Do you remember the old saying, "Actions speak louder than words?" For some people, that is particularly true of love. When someone’s primary love language is acts of service, nothing will speak more deeply than simple acts of service. It’s important to understand that if someone appreciates acts of service the most, a simple word of affirmation may not be enough for them. Sometimes acting on your love for others proves it more than words.

Receiving Gifts

In every society throughout human history, gift giving has been perceived as an expression of affection. To someone whose primary love language is receiving gifts, you will make them feel loved and treasured by giving gifts on birthdays, holidays, anniversaries and "no occasion" days. The gifts need not be expensive or elaborate; it's the thought that counts. Even something as simple as a homemade card or a few cheerful flowers will communicate your care.

Love languages can be difficult to discover. Most people have two or three they prefer, so narrowing it down can take some time. Another thing to consider is the realization that some people give love one way and best receive it in a different way.
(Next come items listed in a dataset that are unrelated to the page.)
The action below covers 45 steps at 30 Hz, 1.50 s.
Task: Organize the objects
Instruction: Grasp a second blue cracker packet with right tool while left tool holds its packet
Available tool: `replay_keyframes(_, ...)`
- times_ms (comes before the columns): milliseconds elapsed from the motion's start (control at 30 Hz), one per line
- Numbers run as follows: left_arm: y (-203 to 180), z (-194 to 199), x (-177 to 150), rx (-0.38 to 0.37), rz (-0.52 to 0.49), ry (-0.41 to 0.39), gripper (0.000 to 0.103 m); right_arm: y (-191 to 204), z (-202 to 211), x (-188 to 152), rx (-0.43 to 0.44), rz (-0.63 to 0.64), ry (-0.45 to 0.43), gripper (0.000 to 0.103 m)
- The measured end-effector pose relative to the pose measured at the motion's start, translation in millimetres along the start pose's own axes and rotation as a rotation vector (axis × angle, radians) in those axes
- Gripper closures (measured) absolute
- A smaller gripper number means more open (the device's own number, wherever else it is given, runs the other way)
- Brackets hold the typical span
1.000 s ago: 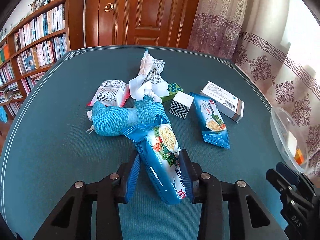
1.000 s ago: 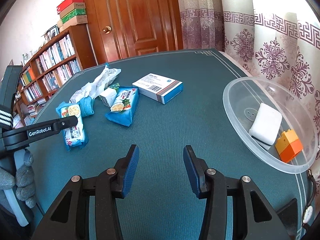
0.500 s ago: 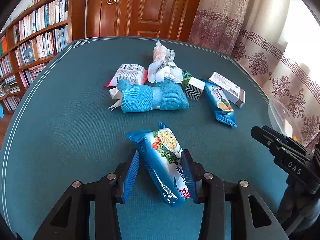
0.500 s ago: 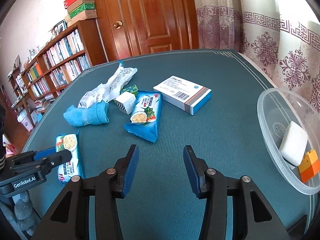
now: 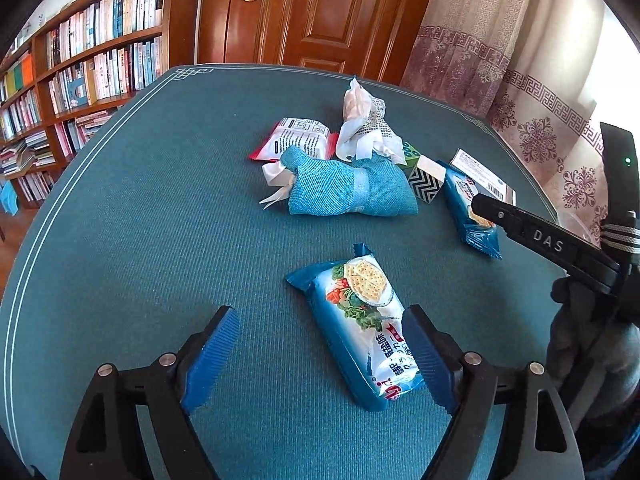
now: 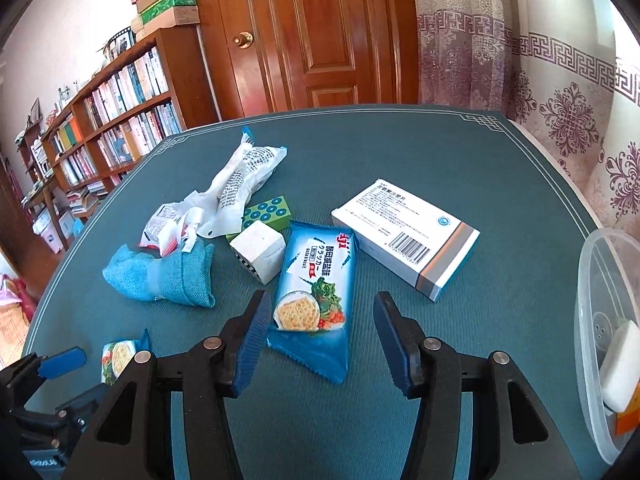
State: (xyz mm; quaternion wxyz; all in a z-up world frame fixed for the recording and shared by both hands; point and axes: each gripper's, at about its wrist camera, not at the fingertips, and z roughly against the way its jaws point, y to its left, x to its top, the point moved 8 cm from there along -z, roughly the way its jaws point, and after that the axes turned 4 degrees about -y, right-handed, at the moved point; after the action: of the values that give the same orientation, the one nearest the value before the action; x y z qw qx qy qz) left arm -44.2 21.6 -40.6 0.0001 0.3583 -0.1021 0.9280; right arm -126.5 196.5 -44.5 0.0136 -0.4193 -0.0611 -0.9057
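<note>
The left gripper (image 5: 320, 356) jaws are opening; a blue cracker packet (image 5: 360, 336) lies released between them. The right gripper (image 6: 320, 336) jaws are opening around a second blue cracker packet (image 6: 316, 300), mid-frame, ungripped. The clear plastic bowl (image 6: 588, 280), right edge, holds two items; most await.

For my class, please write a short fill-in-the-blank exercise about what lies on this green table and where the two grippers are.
1. The left gripper is opening around a blue ____ packet.
2. The white medicine box bears a black ____ on its top.
3. The clear plastic bowl holds a white block and an ____ brick.

Missing words: cracker; barcode; orange
</note>
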Motion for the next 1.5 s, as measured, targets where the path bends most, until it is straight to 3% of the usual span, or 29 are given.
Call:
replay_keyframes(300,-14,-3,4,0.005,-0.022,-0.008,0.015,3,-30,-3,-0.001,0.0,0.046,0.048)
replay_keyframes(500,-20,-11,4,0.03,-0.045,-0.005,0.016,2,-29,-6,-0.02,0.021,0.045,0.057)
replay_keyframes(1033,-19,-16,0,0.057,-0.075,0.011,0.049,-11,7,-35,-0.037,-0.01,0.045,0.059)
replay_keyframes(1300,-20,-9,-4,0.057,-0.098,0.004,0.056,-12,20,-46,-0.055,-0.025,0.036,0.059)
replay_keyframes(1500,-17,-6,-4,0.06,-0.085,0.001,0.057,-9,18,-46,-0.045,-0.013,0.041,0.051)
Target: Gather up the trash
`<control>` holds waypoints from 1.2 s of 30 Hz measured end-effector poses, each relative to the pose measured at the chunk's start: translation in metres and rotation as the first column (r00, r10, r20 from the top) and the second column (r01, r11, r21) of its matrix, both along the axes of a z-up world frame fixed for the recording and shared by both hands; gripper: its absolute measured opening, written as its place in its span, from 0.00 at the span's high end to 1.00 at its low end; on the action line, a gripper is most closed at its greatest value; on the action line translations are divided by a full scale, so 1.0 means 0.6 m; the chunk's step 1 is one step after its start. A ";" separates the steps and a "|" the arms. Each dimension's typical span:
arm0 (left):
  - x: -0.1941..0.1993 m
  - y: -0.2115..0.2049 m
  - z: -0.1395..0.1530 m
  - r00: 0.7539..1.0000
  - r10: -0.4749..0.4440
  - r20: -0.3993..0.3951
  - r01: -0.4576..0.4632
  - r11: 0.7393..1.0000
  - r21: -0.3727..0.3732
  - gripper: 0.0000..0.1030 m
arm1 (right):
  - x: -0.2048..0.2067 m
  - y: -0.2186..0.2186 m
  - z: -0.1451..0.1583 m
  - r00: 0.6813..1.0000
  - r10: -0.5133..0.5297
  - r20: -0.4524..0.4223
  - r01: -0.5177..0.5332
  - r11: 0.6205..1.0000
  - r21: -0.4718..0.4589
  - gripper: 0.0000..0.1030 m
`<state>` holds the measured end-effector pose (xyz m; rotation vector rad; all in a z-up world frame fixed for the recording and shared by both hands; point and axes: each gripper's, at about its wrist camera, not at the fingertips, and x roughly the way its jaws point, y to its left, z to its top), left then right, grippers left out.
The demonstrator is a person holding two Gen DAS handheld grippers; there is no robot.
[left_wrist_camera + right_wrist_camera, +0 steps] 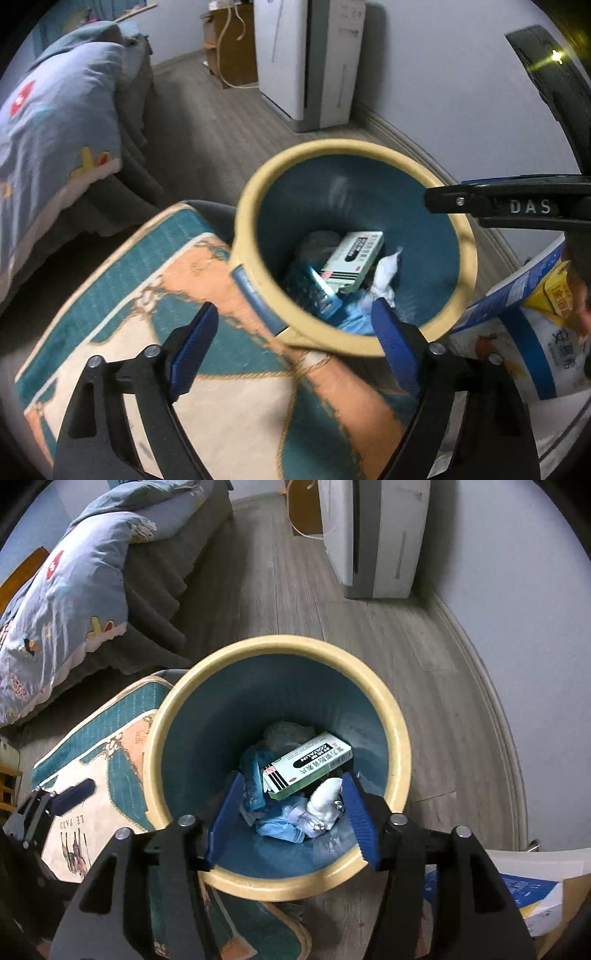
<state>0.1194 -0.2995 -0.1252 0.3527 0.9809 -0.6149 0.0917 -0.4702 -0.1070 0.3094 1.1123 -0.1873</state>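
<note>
A round bin (400,738) with a cream rim and a teal inside stands on the wooden floor. In it lie a green and white medicine box (306,764), a crumpled white tissue (325,797) and crumpled blue wrapping (280,825). My right gripper (292,775) hangs open over the bin's mouth with nothing gripped between its blue pads. My left gripper (295,304) is open too, over the bin's near rim (258,295) and the mat, and it holds nothing. The box (352,260) and tissue (386,275) show from this side as well.
A patterned teal and peach mat (147,295) lies left of the bin. A bed with a blue quilt (55,122) fills the left. A white appliance (310,62) stands by the far wall. A blue and white package (517,314) sits right of the bin.
</note>
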 end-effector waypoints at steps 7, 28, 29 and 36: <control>-0.045 0.063 0.090 0.996 0.064 0.057 -0.060 0.996 -0.072 0.06 | -0.069 0.020 0.076 0.996 -0.022 0.084 0.020 1.000 0.022 0.31; -0.167 0.161 0.191 0.973 0.193 0.130 -0.171 0.972 -0.162 0.05 | -0.248 0.124 0.142 0.978 -0.104 0.178 0.117 0.991 -0.063 0.06; -0.169 0.160 0.189 0.974 0.181 0.136 -0.160 0.976 -0.151 0.05 | -0.248 0.128 0.144 0.977 -0.105 0.184 0.120 0.990 -0.073 0.06; -0.173 0.161 0.177 0.968 0.162 0.190 -0.149 0.985 -0.083 0.05 | -0.250 0.137 0.152 0.967 -0.135 0.215 0.157 0.984 -0.087 0.06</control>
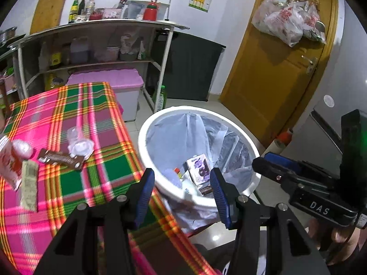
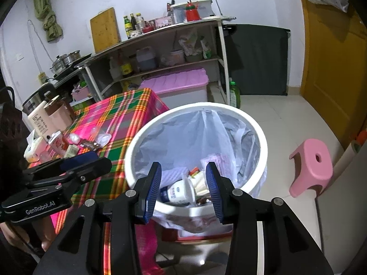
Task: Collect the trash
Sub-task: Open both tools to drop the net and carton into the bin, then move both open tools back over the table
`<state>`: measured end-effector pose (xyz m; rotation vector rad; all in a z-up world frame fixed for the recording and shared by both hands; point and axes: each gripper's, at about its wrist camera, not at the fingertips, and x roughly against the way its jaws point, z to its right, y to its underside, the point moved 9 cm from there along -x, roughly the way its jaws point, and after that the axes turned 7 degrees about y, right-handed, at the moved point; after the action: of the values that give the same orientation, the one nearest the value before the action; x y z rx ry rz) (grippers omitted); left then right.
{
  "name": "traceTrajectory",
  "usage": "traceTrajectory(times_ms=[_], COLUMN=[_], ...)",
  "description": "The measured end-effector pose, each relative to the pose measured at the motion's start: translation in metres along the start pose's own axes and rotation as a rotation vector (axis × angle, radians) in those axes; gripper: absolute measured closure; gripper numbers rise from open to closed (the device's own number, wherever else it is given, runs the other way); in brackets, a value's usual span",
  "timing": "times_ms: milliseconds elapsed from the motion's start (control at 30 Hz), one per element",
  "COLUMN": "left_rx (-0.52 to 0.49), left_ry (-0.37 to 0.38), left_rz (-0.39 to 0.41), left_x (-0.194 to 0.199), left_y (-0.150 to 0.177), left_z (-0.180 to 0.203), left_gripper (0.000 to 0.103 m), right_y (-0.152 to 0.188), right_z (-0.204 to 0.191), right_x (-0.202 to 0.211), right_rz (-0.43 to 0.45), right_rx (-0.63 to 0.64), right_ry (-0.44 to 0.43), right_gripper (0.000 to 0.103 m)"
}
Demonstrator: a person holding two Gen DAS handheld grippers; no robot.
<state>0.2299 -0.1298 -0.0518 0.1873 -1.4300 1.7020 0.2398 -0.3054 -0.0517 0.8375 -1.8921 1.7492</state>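
Note:
A white trash bin [image 1: 146,133] lined with a clear bag stands beside the plaid-covered table [image 1: 75,105]; it also shows in the right wrist view [image 2: 137,142]. Inside lie a purple carton [image 1: 199,166], a yogurt cup [image 2: 180,192] and other rubbish. On the table lie a brown wrapper [image 1: 60,159], a clear plastic cup [image 1: 79,143], a beige wrapper [image 1: 28,183] and a red-white packet [image 1: 8,162]. My left gripper [image 1: 181,192] is open and empty over the bin's near rim. My right gripper [image 2: 183,189] is open and empty above the bin.
A metal shelf [image 1: 96,43] with bottles and jars stands behind, with a pink-lidded box [image 1: 110,80] under it. A yellow door [image 1: 279,64] is at right with hanging bags [image 1: 289,20]. A pink stool [image 2: 312,162] stands on the floor right of the bin.

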Motion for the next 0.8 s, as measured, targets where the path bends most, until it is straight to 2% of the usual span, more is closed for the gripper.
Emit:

Sacrifice, thoughtfulness, and patience are required in order to adjust to each individual’s needs. Misunderstandings of love languages make relationships more difficult as tension is present and desires are not met. When you are meeting their love language’s requirements, implementing the language that makes them feel loved most deeply, your relationship will be strengthened. I challenge you to be intentional in relationships and discover how to best love others. You will not regret the effort and they will greatly appreciate your care as well!